Some politicians and their followers are raging about the idea of filling the Supreme Court vacancy. They wax indignant about imagined hypocrisy. They virtue signal about multiple wrongs, not making a right, and how the ends don’t justify the means. But the truth is a careful analysis of the Constitution, history and precedent reveal that all this fuss is just mindless blather.

In our history, we have had 29 election year nominations to the Supreme Court. Three times George Washington made Supreme Court nominations in an election year. John Adams, Thomas Jefferson, Abraham Lincoln, and Franklin D. Roosevelt, among others, also made election year nominations to the high court. More recently, Barack Obama and now Donald Trump have made election year nominations.

Interestingly, the Ginsburg vacancy isn’t even the closest to an election. In 1864, only 27 days before the election, there was a vacancy and President Abraham Lincoln nominated Salmon Chase who was also confirmed in that election year after only one day of hearings and debate.  Lincoln did not wait until the inauguration to move forward. 

When the Senate and President agree on the nominee, confirmation has proceeded even in an election year. When the President and Senate do not agree on the pick, the nomination has not been confirmed. When there is such a disagreement and the parties reach an impasse, they are forced to appeal to the American people to break the impasse by casting their votes in the next election. The Senate can’t make the President nominate someone they approve of, and the President cannot make the Senate confirm his nominee. So when they’ve reached an impasse, letting the voters decide, and break the impasse, in the soon to be held election is a reasonable and constitutional thing to do.

But when the Senate and the President agree on a nominee, waiting to fill a vacancy until the next election dishonors and disenfranchises the voters in previous elections who elected the President and the Senate. Since they have the constitutional authority to act, and since the voters placed them there in legitimate elections to fill any vacancy during their time in office, those who argue they should not fill the vacancy are, in fact, arguing to ignore the vote, overturn earlier elections, and disenfranchise millions of American voters.

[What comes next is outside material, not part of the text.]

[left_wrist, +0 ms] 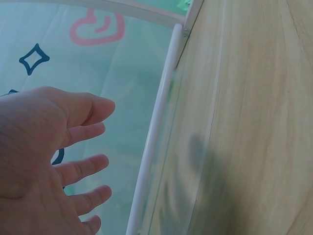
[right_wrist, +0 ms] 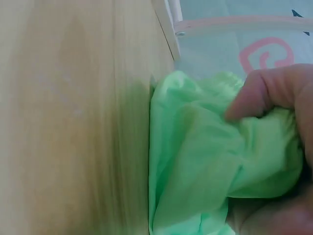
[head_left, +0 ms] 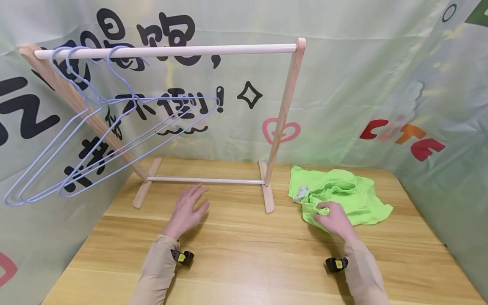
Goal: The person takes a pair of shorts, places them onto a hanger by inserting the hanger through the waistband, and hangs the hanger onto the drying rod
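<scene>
Lime-green shorts (head_left: pixel 366 195) with a gathered waistband lie crumpled on the right side of the table. My right hand (head_left: pixel 334 218) pinches their near edge between thumb and fingers. Folds of the green cloth (right_wrist: pixel 200 161) bunch up inside the grip in the right wrist view. A small pale grey piece (head_left: pixel 301 193) shows at the left of the shorts. My left hand (head_left: pixel 187 209) holds nothing, fingers spread and slightly bent, near the lower bar (head_left: pixel 206 181) of the wooden rack. In the left wrist view, that hand (left_wrist: pixel 54 156) appears beside the white bar.
The wooden rack (head_left: pixel 284 110) stands at the back left of the table (head_left: pixel 259 254). Several light-blue hangers (head_left: pixel 114 127) hang from the left end of its top rail (head_left: pixel 228 50). A printed curtain (head_left: pixel 343 84) encloses the back and sides.
</scene>
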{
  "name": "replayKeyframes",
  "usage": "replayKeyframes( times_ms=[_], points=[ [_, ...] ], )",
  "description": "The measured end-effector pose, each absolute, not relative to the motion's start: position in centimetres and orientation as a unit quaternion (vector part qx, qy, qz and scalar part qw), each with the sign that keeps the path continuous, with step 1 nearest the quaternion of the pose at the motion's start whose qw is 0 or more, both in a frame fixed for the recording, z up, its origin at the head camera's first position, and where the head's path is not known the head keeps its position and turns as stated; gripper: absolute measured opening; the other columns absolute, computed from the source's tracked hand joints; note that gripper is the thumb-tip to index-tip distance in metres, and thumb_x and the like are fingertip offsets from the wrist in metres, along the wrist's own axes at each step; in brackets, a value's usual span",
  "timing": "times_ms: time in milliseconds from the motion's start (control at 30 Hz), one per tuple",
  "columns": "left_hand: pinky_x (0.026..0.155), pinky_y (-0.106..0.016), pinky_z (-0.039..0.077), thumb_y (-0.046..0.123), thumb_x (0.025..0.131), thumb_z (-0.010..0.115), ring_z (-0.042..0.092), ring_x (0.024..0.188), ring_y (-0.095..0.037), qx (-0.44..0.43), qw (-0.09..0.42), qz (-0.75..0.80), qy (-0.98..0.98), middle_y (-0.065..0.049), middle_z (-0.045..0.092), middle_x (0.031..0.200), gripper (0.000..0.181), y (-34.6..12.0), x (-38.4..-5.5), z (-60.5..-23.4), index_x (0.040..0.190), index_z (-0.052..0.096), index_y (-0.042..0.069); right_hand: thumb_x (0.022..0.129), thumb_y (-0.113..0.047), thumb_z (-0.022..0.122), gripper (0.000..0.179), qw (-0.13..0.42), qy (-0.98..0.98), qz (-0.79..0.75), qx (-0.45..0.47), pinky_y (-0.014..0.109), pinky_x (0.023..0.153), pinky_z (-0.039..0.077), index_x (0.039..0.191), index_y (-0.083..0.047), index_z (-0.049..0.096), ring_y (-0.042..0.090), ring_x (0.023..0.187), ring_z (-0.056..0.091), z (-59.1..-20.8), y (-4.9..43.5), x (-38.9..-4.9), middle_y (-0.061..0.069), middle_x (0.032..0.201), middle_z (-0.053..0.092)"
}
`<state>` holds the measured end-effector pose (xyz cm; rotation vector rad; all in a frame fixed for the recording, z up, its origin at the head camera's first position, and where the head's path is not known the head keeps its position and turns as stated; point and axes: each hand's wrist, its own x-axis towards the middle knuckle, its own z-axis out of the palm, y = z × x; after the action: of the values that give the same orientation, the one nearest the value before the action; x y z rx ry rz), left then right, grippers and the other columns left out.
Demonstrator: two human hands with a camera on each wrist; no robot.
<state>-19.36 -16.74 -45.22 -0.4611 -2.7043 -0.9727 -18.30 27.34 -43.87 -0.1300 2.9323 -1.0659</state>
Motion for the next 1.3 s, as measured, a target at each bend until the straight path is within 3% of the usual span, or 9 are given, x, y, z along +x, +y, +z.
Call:
replayKeyframes(
  times_ms=[33, 67, 133, 333, 667, 1000, 1300],
  points=[
    [0.123, -0.068, 0.015, 0.019, 0.098, 0.063, 0.036, 0.145, -0.046, -0.157, 0.112, -0.332, -0.923, -0.023, 0.041, 0.157, 0.046, -16.7, -19.3, -45.2, 0.141, 0.054, 0.003, 0.083, -0.005, 0.066, 0.008, -0.005, 0.936, -0.349, -0.046, 0.037, 0.068, 0.052, 0.084, 0.003, 0.062, 0.028, 0.066, 0.059, -44.0, 27.4, -18.2, 0.016, 0.071, 0.058],
    [0.123, -0.068, 0.015, 0.019, 0.098, 0.063, 0.035, 0.145, -0.046, -0.157, 0.111, -0.333, -0.923, -0.023, 0.041, 0.157, 0.046, -16.7, -19.3, -45.2, 0.141, 0.054, 0.004, 0.081, 0.0, 0.065, 0.01, -0.022, 0.933, -0.356, -0.052, 0.031, 0.062, 0.045, 0.076, -0.001, 0.056, 0.019, 0.058, 0.049, -44.1, 27.4, -18.1, 0.009, 0.065, 0.049],
    [0.123, -0.068, 0.014, 0.018, 0.098, 0.063, 0.036, 0.145, -0.046, -0.159, 0.112, -0.333, -0.923, -0.023, 0.041, 0.156, 0.046, -16.8, -19.3, -45.3, 0.141, 0.054, 0.004, 0.075, 0.007, 0.062, 0.025, -0.059, 0.926, -0.369, -0.062, 0.026, 0.061, 0.031, 0.07, -0.008, 0.042, 0.009, 0.057, 0.03, -44.3, 27.4, -18.0, -0.001, 0.064, 0.033],
    [0.122, -0.069, 0.016, 0.017, 0.098, 0.063, 0.037, 0.143, -0.048, -0.165, 0.124, -0.332, -0.92, -0.025, 0.043, 0.154, 0.045, -16.7, -19.3, -45.4, 0.14, 0.055, 0.003, 0.062, 0.022, 0.047, 0.03, -0.192, 0.894, -0.398, -0.072, 0.023, 0.069, 0.03, 0.067, -0.005, 0.037, 0.008, 0.07, 0.043, -44.2, 27.4, -17.6, -0.001, 0.065, 0.04],
    [0.121, -0.07, 0.016, 0.017, 0.097, 0.064, 0.038, 0.142, -0.047, -0.168, 0.13, -0.336, -0.918, -0.025, 0.043, 0.154, 0.045, -16.7, -19.3, -45.3, 0.139, 0.055, 0.002, 0.056, 0.031, 0.028, 0.031, -0.333, 0.784, -0.512, -0.113, 0.024, 0.061, 0.022, 0.065, 0.002, 0.029, 0.005, 0.062, 0.032, -42.2, 26.7, -17.2, 0.0, 0.063, 0.031],
    [0.121, -0.07, 0.015, 0.016, 0.097, 0.065, 0.039, 0.142, -0.048, -0.173, 0.128, -0.338, -0.916, -0.025, 0.043, 0.155, 0.044, -16.5, -19.3, -45.1, 0.139, 0.056, 0.003, 0.056, 0.027, 0.024, 0.029, -0.37, 0.701, -0.572, -0.213, 0.025, 0.054, 0.019, 0.062, -0.001, 0.029, 0.006, 0.059, 0.032, -40.4, 25.6, -16.3, -0.001, 0.062, 0.034],
    [0.121, -0.07, 0.015, 0.017, 0.097, 0.065, 0.04, 0.142, -0.047, -0.179, 0.127, -0.338, -0.915, -0.026, 0.043, 0.154, 0.045, -16.3, -19.3, -45.0, 0.139, 0.056, 0.004, 0.056, 0.025, 0.021, 0.026, -0.392, 0.647, -0.614, -0.223, 0.027, 0.051, 0.013, 0.059, 0.001, 0.029, 0.007, 0.056, 0.028, -38.0, 24.7, -15.0, -0.002, 0.061, 0.033]
  ],
)
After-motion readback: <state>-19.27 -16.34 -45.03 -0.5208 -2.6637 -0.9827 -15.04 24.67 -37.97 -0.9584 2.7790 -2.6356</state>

There’s nothing moral about that argument, as it is of someone who seeks to overthrow our constitutional system of elections and checks and balances.

Only when the President and the Senate cannot agree on a nominee and have reached an impasse is it appropriate to wait until the next election to fill a vacancy and thereby allow the people to resolve the impasse. Those who voted for the President and those who voted for the various Senators must have their votes listened to. But sometimes they reach an impasse.  When that constitutional process produces an impasse, either nothing happens, or we look to the people to break the impasse in the next election. That is what happened in 2016. But that is not what happened in 2020. Thus, there is no hypocrisy.

There is no doubt that the GOP Senate should have done a better job in 2016 of explaining what was meant by “letting the people decide” and that an impasse was why it was appropriate to ask the American people to resolve the dispute in the next election. But regardless, there is no doubt that certain power-hungry opportunists would make the same arguments regardless.

And sadly, these power hungry opportunistic political operatives have fooled many otherwise intelligent Americans of goodwill. But if Americans expect to be free, they will have to do a better job of not giving in so easily to every sophist who tickles their ears with soothing sounds that reinforce their political biases or give them something about which they can virtue signal. We all have biases, but we must be willing to challenge them and look at the facts and use sound reasoning.

Too often, I’ve seen smart friends — who I admire greatly — fall for absurdly silly narratives simply because it suited their views and so they engaged in no serious thinking. I’ve seen this on both sides of the political spectrum. Regardless of whether one is a liberal, conservative or moderate, if we expect to be free, we can’t fall into the trap of either loving our side so much that we are uncritical in our thinking, or hating the other side so much that we refuse to even engage in fair analysis of their points. But the Constitution, history and precedent make it clear that there is no good argument for waiting to fill this seat and all the virtue signaling and faux rage about imagined hypocrisy cannot undo that logic.